Lorsque se furent produits en Espagne les événements consécutifs à l’invasion napoléonienne, en particulier la déposition du roi Ferdinand VII, les cabildos furent soudainement remises en possession de leurs anciennes prérogatives : ils destituèrent leurs gouvernants, vice-rois et capitaines généraux y compris, et assumèrent eux-mêmes la représentation du peuple de chaque ville. Ce fut l’amorce des différentes révolutions qui devaient à leur tour déboucher sur les indépendances hispano-américaines. En règle générale, l’on eut alors recours à la procédure dite cabildo ouvert pour recueillir l’opinion de la « partie saine et principale » des citoyens.

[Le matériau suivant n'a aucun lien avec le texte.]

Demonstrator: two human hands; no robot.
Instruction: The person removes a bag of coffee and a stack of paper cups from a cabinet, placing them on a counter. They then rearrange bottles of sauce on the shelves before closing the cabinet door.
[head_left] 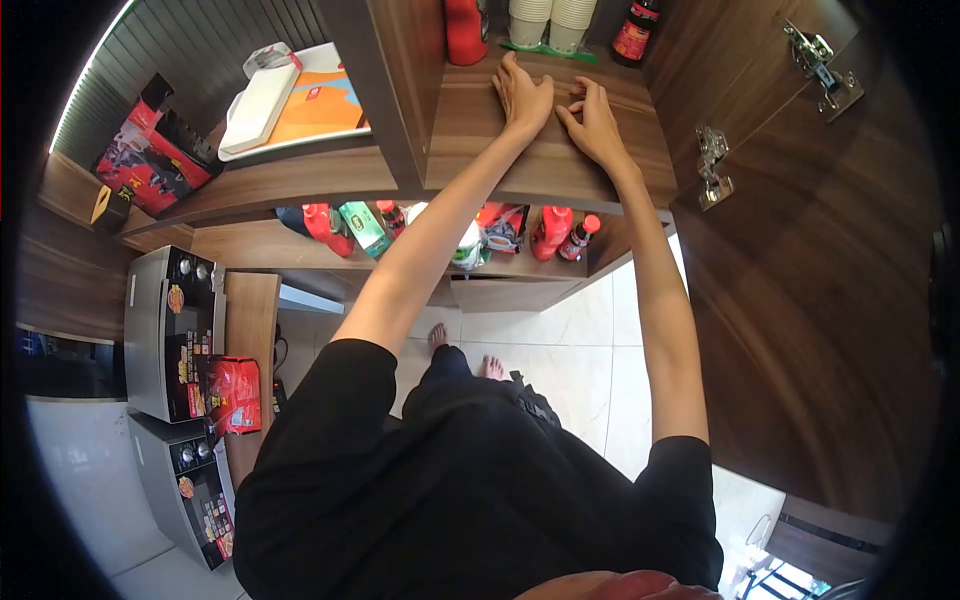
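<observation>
spread hands (522,98) sit near stacked cups (549,24) and a red-labelled bottle (634,38), lettering too small to read.

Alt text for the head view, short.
Two bare hands, left hand and right hand, seemingly empty, reach over a wooden shelf near stacked pale cups. A red bottle stands left of the cups, a dark bottle right; an open door with metal hinges is at right.

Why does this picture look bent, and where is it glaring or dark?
Head view: the shelf bows, likely from a wide lens; corners go black; a light strip glares upper left; a lower-right patch is washed out; the left hand and right hand look fairly sharp.
</observation>
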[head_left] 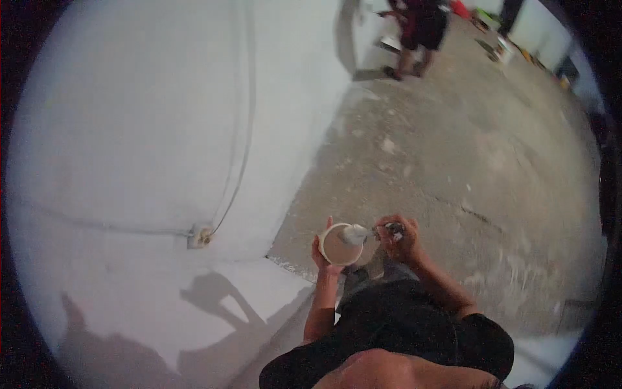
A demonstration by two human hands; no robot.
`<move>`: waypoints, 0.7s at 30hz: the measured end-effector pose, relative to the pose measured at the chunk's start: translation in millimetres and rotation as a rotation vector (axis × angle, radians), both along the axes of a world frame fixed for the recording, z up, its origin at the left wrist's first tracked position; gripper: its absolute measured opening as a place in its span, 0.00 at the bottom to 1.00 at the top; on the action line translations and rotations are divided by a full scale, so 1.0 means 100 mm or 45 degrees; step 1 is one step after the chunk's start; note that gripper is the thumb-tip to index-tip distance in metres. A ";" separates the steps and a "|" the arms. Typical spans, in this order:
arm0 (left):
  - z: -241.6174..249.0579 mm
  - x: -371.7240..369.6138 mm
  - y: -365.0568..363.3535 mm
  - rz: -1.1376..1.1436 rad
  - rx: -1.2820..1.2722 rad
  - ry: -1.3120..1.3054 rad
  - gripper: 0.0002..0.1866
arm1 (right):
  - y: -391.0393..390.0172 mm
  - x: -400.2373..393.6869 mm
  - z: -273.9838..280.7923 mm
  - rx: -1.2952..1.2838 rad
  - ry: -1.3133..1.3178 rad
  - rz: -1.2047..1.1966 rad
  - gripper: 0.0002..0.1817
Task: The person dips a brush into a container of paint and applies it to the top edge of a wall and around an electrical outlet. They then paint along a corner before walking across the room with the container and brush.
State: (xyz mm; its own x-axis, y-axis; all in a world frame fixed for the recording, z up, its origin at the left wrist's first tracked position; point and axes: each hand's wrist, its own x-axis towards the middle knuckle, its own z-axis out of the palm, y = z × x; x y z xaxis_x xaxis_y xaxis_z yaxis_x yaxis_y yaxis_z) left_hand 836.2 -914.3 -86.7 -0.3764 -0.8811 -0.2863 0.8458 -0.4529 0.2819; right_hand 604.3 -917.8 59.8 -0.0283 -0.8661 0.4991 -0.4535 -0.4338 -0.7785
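My left hand is wrapped round the side of a white round tub, its fingers showing at the left rim. Inside the tub is a smooth pale brownish surface. A paintbrush with a whitish head overlaps the upper right of the tub's rim. Its handle runs to the right into my right hand, which is closed around it. Both hands are in front of my dark shirt, low in the view.
A white wall fills the left, with a socket box and cables on it. Shadows fall on the lower wall. The worn concrete floor stretches right. Far off, a person stands by the wall; a white bucket and clutter lie beyond.
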 end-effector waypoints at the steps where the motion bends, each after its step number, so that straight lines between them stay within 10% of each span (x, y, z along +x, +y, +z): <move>1: 0.06 -0.18 -0.02 -0.044 0.068 0.034 0.43 | 0.11 -0.15 0.12 0.214 -0.148 -0.015 0.13; 10: -0.31 0.66 -1.00 -0.589 0.110 0.402 0.41 | -0.03 0.85 0.14 0.039 -0.018 -0.398 0.13; 12: -0.39 0.25 -1.01 -0.551 -1.105 -0.825 0.43 | 0.16 0.51 0.05 0.015 0.045 -0.537 0.13; 13: -0.37 0.11 -1.02 -0.738 -0.421 -0.080 0.46 | 0.24 0.46 0.00 0.022 0.068 -0.595 0.13; 17: 0.27 -1.04 -0.82 -0.978 -1.109 -0.772 0.48 | 0.72 -0.44 0.03 0.056 -0.087 -0.770 0.12; 19: 0.17 -1.87 -0.59 -1.048 -0.154 0.175 0.48 | 1.08 -1.13 -0.05 0.034 -0.114 -0.843 0.10; 21: 0.16 -2.61 -0.38 -1.125 -0.126 0.242 0.48 | 1.38 -1.78 -0.05 -0.018 -0.093 -0.891 0.10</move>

Le processus connut, d’une ville à l’autre, des aboutissements différents ; il réussit complètement dans le Río de la Plata, en Nouvelle-Grenade, au Venezuela, au Chili et au Paraguay. Il eut un succès éphémère à Montevideo, dans le haut-Pérou (grosso modo la Bolivie actuelle) et à Quito, mais échoua complètement au Pérou et en Nouvelle-Espagne. Pourtant, au premier semestre de 1821, les cabildos des villes péruviennes de Trujillo, Piura et Tumbes se prononcèrent elles aussi en faveur de l’indépendance.
Dans tous les cas où la prise du pouvoir par le cabildo réussit, celui-ci n’assuma pas le gouvernement directement, mais le délégua à un comité exécutif, dit junte de gouvernement (‘junta de gobierno’), en se réservant sur celle-ci un certain contrôle, qu’il ne parvint pas toujours à exercer. Lorsque, des juntes, le gouvernement passa ensuite aux mains de juristes, le cabildo perdit le contrôle sur le gouvernement national, encore qu’il conservât un certain degré de prépondérance au niveau local.
Dans le Río de la Plata, les cabildos jouèrent un rôle décisif dans l’instauration du fédéralisme, en remplaçant les exécutifs émanant du gouvernement central par d’autres, formés cette fois par les élites locales. Les cabildos se maintinrent comme autorités législatives et judiciaires jusqu’en 1820, puis furent dépouillées de leurs compétences législatives, et finalement dissoutes aussi comme institutions judiciaires[5]. Le dernier cabildo à être supprimé fut celui de San Salvador de Jujuy en 1837[6].
Dans le cas du Mexique, les cabildos ont continué, et continuent jusqu’à ce jour, à fonctionner comme autorités municipales, même si leur nature, mode d’élection et fonctions ont changé substantiellement[7].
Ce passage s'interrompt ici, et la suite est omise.